Exhibit 2.2
AMENDMENT NO. 1
TO
AGREEMENT OF PURCHASE FOR THE
PRECISION GUNNERY TRAINING SYSTEMS ASSETS
This Amendment No. 1 to Agreement of Purchase for the Precision Gunnery
Training Systems Assets (this "AMENDMENT NO. 1") is made as of July 20, 2000 by
and between PERCEPTRONICS, INC., a Delaware corporation ("Seller"), and EIDETICS
CORPORATION, a California corporation ("BUYER"), with reference to that certain
Agreement of Purchase for the Precision Gunnery Training Systems Assets (the
"AGREEMENT OF PURCHASE"), entered into as of May 31, 2000, by and between Seller
and Buyer. All capitalized terms not otherwise defined in this Amendment No. 1
shall have the same respective meanings as set forth in the Agreement of
Purchase.
WHEREAS, the parties have previously entered into the Agreement of
Purchase, and
WHEREAS, the parties now desire to clarify certain provisions of the
Agreement of Purchase, including provisions regarding the payment of royalties
by Buyer to Seller.
NOW, THEREFORE, in consideration of the foregoing and the provisions set
forth below, the parties hereto hereby agree as follows:
1. AMENDMENT OF SECTION 2.6(B). Subsection (b) of Section 2.6 of the
Agreement of Purchase is hereby amended in its entirety to read as follows:
(b) Other than with respect to revenues under the Egyptian
Contract and any add-on contract, extension agreement, modification
agreement and upgrade contract related thereto, Buyer shall, for a
period of four years after the date of the acquisition by Buyer of the
Purchased Assets, pay to Seller a three percent (3%) royalty fee on
cash-basis gross revenues (as payments are received actually or
constructively by Buyer or its Affiliate) allocable to PGTS sales
and/or sales of simulators using as a material and integral component
of such simulator the acquired Perceptronics simulation technology,
including but not limited to PGTS, TT150 and AGPT. The royalty rate
shall be paid only on the portion of a contract specifically relating
to the PGTS Assets and not to other contract deliverables. In addition
to the foregoing, Buyer shall pay to Seller a three percent (3%)

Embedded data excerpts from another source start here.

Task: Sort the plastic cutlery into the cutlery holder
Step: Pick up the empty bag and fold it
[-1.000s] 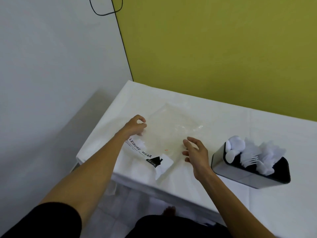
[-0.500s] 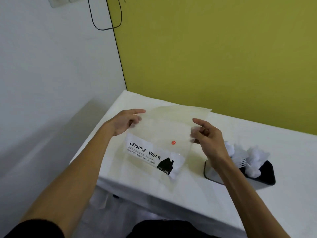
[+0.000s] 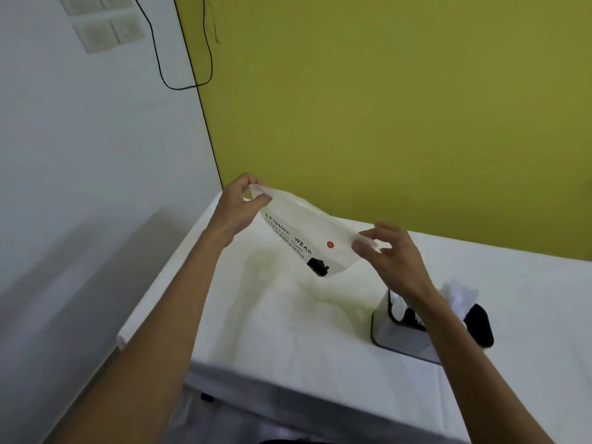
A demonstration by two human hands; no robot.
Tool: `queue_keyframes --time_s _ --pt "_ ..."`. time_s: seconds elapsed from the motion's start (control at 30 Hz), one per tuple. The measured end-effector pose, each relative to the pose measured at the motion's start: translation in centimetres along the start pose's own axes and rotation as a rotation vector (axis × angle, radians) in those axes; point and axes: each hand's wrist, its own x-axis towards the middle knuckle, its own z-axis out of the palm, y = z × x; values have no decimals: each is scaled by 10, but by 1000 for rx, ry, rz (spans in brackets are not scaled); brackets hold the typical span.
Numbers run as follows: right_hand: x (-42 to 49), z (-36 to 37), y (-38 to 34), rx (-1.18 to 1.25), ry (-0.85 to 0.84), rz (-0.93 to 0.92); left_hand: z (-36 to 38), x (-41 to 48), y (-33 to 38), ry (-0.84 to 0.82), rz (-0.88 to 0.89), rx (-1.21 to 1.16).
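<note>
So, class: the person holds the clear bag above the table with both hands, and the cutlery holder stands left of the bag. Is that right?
No. The head view shows the cutlery holder standing right of the bag, partly behind the right forearm. The rest holds: left hand and right hand each pinch an end of the bag above the table.

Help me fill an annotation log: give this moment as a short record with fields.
left hand: pinches one end of the clear bag
right hand: pinches the clear bag's other end
clear bag: held above the table, label reads LEISURE WEAR
cutlery holder: on table, below right wrist, white cutlery inside
</note>
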Motion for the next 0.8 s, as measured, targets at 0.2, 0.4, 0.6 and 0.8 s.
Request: queue_keyframes --time_s 0.2,0.4,0.6,0.8 --pt "0 -33 -25 216 188 -75 21 1 26 2 73 -172" --pt "-23 -74 -20 119 302 -6 78 -8 67 -28 109 -316" --pt "-67 -144 -17 126 499 -32 138 -31 119 -165 176 -420" --pt "-140 -206 -7 172 692 21 227 -71 175 -337 282 -400"
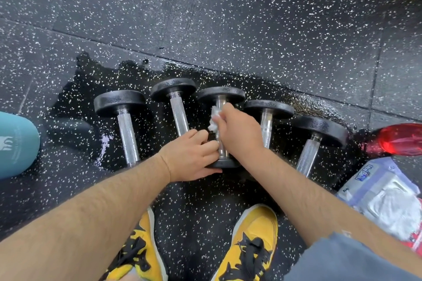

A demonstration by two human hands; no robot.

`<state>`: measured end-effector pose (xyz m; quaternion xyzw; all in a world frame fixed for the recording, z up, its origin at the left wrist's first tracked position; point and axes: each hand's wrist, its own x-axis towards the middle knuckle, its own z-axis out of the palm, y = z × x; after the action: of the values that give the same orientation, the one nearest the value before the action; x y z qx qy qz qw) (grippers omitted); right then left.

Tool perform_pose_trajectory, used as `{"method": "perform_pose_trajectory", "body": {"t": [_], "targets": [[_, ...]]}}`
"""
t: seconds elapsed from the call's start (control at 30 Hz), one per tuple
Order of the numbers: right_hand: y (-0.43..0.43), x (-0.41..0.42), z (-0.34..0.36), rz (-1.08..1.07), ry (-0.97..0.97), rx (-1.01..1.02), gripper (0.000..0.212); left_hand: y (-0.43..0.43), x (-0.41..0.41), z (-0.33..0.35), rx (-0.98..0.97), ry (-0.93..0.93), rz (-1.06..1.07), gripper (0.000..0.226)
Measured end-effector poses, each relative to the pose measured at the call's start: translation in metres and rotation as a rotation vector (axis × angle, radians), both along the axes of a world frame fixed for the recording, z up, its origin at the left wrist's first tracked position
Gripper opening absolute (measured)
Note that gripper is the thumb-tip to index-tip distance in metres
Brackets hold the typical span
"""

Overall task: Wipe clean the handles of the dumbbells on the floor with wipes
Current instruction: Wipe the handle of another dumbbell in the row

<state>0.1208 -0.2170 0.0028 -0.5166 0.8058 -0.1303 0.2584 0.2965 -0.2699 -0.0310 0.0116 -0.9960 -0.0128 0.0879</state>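
At the far left I see a smooth teal bottle [16, 143] lying on the speckled rubber floor [205, 18], which is wet and glossy beneath the row of weights. The first dumbbell [127, 130] and second dumbbell [179, 112] show bare knurled steel handles and round black plates. The left hand [191, 155] curls its fingers round the near end of the middle dumbbell [221, 96]. The right hand [239, 130] clamps a crumpled white wipe [214, 118] around that handle. Further right lie the fourth dumbbell [267, 121], the fifth dumbbell [317, 134], a translucent red bottle [397, 139] and an opened, crinkly pack of wipes [386, 198].
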Motion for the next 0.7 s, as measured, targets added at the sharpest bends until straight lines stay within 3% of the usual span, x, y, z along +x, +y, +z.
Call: {"method": "perform_pose_trajectory", "body": {"t": [0.2, 0.43, 0.7], "targets": [[0.010, 0.010, 0.000, -0.100, -0.116, 0.047, 0.019, -0.002, -0.001, -0.002, 0.000, 0.010, 0.008, 0.043], [0.004, -0.001, -0.002, -0.370, -0.351, 0.073, 0.022, 0.000, -0.001, 0.001, 0.000, -0.009, -0.006, 0.045], [0.019, -0.014, 0.003, -0.213, -0.413, 0.312, 0.023, -0.001, 0.001, 0.003, -0.011, -0.013, -0.016, 0.044]]}}
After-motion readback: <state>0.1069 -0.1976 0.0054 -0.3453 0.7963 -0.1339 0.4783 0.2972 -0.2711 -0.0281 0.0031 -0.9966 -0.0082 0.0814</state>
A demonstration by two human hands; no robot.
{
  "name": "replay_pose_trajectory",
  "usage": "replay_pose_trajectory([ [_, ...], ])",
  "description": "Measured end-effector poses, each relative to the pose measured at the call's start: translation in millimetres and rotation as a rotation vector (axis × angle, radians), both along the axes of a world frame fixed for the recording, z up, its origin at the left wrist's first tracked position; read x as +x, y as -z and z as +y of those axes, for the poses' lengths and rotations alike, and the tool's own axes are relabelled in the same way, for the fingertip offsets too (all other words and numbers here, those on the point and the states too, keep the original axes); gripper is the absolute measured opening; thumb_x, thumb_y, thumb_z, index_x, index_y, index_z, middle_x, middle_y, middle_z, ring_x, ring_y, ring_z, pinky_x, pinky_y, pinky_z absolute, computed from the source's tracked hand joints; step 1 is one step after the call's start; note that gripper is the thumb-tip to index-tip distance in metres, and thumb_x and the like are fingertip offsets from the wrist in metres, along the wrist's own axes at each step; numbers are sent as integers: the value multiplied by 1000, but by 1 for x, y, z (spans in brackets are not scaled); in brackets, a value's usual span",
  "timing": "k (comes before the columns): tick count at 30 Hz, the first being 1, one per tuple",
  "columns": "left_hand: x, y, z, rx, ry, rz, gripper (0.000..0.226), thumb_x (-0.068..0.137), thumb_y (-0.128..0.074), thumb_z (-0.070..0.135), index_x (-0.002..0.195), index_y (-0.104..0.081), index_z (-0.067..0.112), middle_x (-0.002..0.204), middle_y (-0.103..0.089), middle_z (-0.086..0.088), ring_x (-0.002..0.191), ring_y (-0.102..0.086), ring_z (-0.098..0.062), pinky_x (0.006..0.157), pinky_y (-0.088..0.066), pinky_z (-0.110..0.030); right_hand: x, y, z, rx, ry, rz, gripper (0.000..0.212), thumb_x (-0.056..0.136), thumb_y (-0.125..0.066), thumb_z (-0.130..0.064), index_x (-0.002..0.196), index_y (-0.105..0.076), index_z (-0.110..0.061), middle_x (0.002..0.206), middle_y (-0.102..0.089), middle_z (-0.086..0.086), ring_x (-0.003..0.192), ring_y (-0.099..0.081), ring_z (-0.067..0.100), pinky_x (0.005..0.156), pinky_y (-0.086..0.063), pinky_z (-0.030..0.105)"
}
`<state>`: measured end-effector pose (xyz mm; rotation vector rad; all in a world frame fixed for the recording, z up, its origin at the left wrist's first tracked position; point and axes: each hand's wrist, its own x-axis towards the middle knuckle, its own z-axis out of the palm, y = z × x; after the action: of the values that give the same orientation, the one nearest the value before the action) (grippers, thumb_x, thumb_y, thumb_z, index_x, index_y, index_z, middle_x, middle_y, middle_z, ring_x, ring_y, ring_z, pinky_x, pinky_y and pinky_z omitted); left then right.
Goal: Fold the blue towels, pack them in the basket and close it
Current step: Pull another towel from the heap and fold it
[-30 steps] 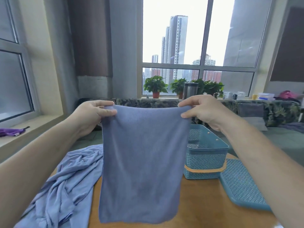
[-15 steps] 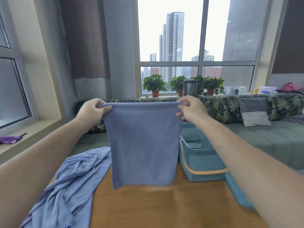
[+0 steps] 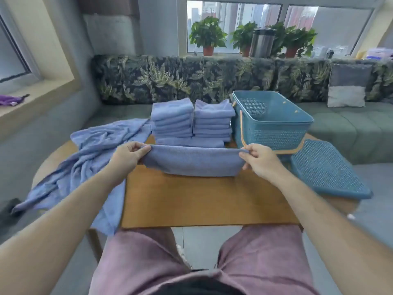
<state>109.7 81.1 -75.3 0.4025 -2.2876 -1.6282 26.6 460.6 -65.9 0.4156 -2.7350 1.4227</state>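
Note:
A blue towel point(image 3: 191, 161) is stretched between my hands, its lower part settling on the wooden table point(image 3: 202, 201). My left hand point(image 3: 127, 155) pinches its left top corner and my right hand point(image 3: 258, 159) pinches the right one. Behind it stand two stacks of folded blue towels point(image 3: 173, 118) point(image 3: 213, 120), with one more folded towel point(image 3: 191, 142) lying flat in front of them. The open teal basket point(image 3: 276, 133) with an orange handle stands at the back right. Its teal lid point(image 3: 327, 175) lies on the table to the right.
A large crumpled blue cloth point(image 3: 85, 158) hangs over the table's left edge. A leaf-patterned sofa point(image 3: 170, 77) runs behind the table, with potted plants point(image 3: 207, 37) and a metal flask point(image 3: 261, 42) on the sill. My knees sit under the near table edge.
I have lowered the towel from chest height down to the table, and the view has tipped down. The towel stacks are now visible behind it.

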Motion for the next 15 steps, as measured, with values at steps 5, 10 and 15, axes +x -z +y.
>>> replay_pose_trajectory([
  [5, 11, 68, 6, -16, -3, -148, 15, 94, -69, 26, 92, -72, 12, 75, -68, 4, 68, -60, -9, 55, -49, -17, 9, 65, 1, 61, -26, -95, 11, 98, -63, -16, 88, -61, -19, 48, -59, -17, 43, -55, 0, 49, -40, 13],
  [10, 21, 63, 7, 161, 71, -186, 39, 94, -66, 39, 85, -71, 2, 65, -66, -1, 58, -60, -11, 53, -51, -20, 5, 67, 11, -52, -115, -131, 17, 83, -65, -22, 76, -72, -8, 76, -70, -2, 73, -59, 6, 73, -42, 24],
  [15, 27, 58, 13, -32, 104, -224, 57, 100, -55, 45, 75, -70, -4, 54, -62, -17, 45, -55, -19, 48, -48, -22, 10, 70, 11, -5, -140, -126, 42, 86, -47, -24, 50, -68, -19, 60, -64, 16, 80, -64, 30, 81, -48, 32],
])
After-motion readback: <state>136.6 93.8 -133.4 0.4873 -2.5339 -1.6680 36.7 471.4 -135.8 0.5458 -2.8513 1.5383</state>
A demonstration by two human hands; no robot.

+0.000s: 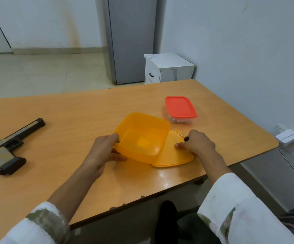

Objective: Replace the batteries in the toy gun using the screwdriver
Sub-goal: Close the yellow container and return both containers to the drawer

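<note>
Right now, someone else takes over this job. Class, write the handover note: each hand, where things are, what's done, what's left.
Left hand grips the box's left rim; the box is open, tilted, its right edge over its lid.
Right hand holds the screwdriver, fingertips on the lid.
The gun lies at the table's left, no hand on it. Red-lidded tub stands shut behind the box; contents unclear.
Done: screwdriver in hand.
Left: unscrew the gun, swap batteries, close it.
</note>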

royalty fee on cash-basis gross revenues (as payments are received
actually or constructively by Buyer or its Affiliate) received with
respect to the Egyptian Contract and any add-on contract, extension
agreement, modification agreement and upgrade contract related
thereto, such payments to continue until the later of either (i) four
years after the date of the award of the Egyptian Contract, or (ii)
the date that the last payment under any such add-on contract,
extension agreement, modification agreement or upgrade contract is
received by Buyer or its Affiliate. Notwithstanding the foregoing, any
amounts paid by Buyer with respect to the Lease under SCHEDULE 2.3,
Item 1, shall offset Buyer's
obligation to pay the first amounts of royalty fees otherwise payable
under any provision of this section.
2. WAIVER OF CLOSING DELIVERIES. Buyer hereby waives Seller's obligation
under Section 2.7(i) of the Agreement of Purchase to deliver at Closing the
consents set forth on SCHEDULE 3.5, Items 1, 3 and 4. Buyer and Seller hereby
certify that each of their respective representations and warranties as set
forth in the Agreement are true as of the Closing Date and hereby waive the
requirement of separate certificates as required under the last sentence of
Section 2.7(h) and the last sentence of Section 2.7(l). Seller hereby
acknowledges receipt of a copy of the Good Standing Certificate required to be
delivered by Buyer under Section 2.7(k) and waives the receipt of an original
certificate as a condition of Closing. Notwithstanding the preceding sentence,
Buyer shall deliver a Good Standing Certificate to Seller in compliance with the
provisions of Section 2.7(k) within three business days after the Closing.
3. BANK ACCOUNT. Buyer and Seller shall establish and maintain a bank
account in the sole name of Buyer and under Buyer's federal employer
identification number (the "BANK ACCOUNT"). Until such time as Seller has
delivered to Buyer the consent set forth on SCHEDULE 3.5, Item 3, Seller shall
irrevocably designate the Bank Account as the sole and direct destination for
all payments with respect to the Egyptian Contract (and any add-on contract,
extension agreement, modification agreement and upgrade contract related
thereto) and Buyer shall not take any action inconsistent with such designation.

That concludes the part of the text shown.